Saratoga Handicap
- Class: Discontinued stakes
- Location: Saratoga Race Course Saratoga Springs, New York, United States
- Inaugurated: 1901–1961
- Race type: Thoroughbred – Flat racing

Race information
- Distance: 1+1⁄4 miles (10 furlongs)
- Surface: Dirt
- Track: left-handed
- Qualification: Three-years-old and up

= Saratoga Handicap =

Defunct American thoroughbred horse race

The Saratoga Handicap was an American Thoroughbred horse race run annually at the Saratoga Race Course in Saratoga Springs, New York. It was open to horses three years old and upward and raced at a distance of 1¼ miles on dirt.
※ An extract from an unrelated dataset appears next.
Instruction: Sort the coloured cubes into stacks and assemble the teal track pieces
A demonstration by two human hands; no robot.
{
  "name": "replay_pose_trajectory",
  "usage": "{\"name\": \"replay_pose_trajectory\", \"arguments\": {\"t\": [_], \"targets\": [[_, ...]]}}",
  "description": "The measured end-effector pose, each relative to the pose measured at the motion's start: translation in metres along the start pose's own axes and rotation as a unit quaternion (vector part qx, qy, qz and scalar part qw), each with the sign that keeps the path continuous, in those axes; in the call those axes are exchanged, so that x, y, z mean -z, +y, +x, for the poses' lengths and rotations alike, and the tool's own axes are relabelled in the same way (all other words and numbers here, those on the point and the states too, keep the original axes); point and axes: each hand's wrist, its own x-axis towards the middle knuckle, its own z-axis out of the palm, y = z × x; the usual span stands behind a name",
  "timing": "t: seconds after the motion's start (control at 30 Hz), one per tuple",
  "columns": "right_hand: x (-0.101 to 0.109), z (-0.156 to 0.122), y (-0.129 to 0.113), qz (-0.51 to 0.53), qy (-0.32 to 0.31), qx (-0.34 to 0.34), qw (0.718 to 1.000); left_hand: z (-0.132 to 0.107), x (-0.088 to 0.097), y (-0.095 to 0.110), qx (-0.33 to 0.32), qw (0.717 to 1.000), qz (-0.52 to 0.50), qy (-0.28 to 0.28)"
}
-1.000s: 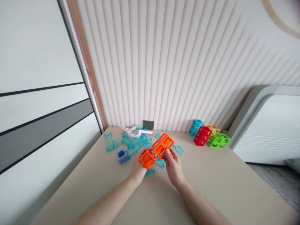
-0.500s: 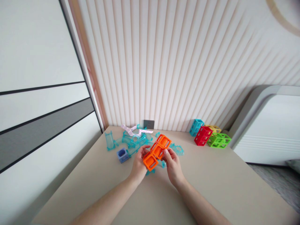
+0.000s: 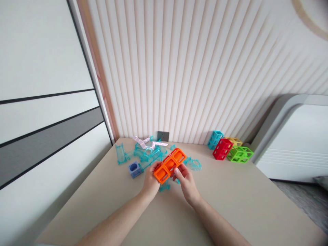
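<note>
Both hands hold a straight row of three orange open-frame cubes (image 3: 169, 165) just above the beige table (image 3: 230, 201). My left hand (image 3: 150, 181) grips the near left end of the row. My right hand (image 3: 186, 181) pinches its right side with thumb and fingers. Behind the row lies a heap of clear teal track pieces (image 3: 146, 154), and one teal piece (image 3: 164, 187) sits below my hands.
A small blue block (image 3: 134, 169) rests left of my hands. Teal, red, yellow and green frame cubes (image 3: 229, 147) stand at the back right by the ribbed wall. A grey wall socket (image 3: 163, 136) is behind the heap. A white appliance (image 3: 294, 136) stands to the right.
The single orange cube in my left hand came up against the pair in my right hand; the three now form one straight row.
</note>
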Motion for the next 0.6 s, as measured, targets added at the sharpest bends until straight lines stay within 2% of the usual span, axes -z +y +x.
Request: {"name": "replay_pose_trajectory", "arguments": {"t": [0.4, 0.6], "targets": [[-0.0001, -0.0006, -0.0035, -0.005, -0.024, -0.007, 1.0, -0.003, 0.0003, 0.004, -0.011, 1.0, 0.014, -0.011], [-0.0065, -0.0063, -0.0032, 0.021, -0.081, -0.024, 0.996, -0.0018, 0.0013, 0.0002, -0.012, 1.0, 0.007, 0.02]]}}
First run in 1901, after sixty years it had its final running in 1961 that was won by Divine Comedy ridden by future Hall of Fame jockey Bill Shoemaker on his 30th birthday. Government wartime restrictions saw the 1943 edition run at Belmont Park.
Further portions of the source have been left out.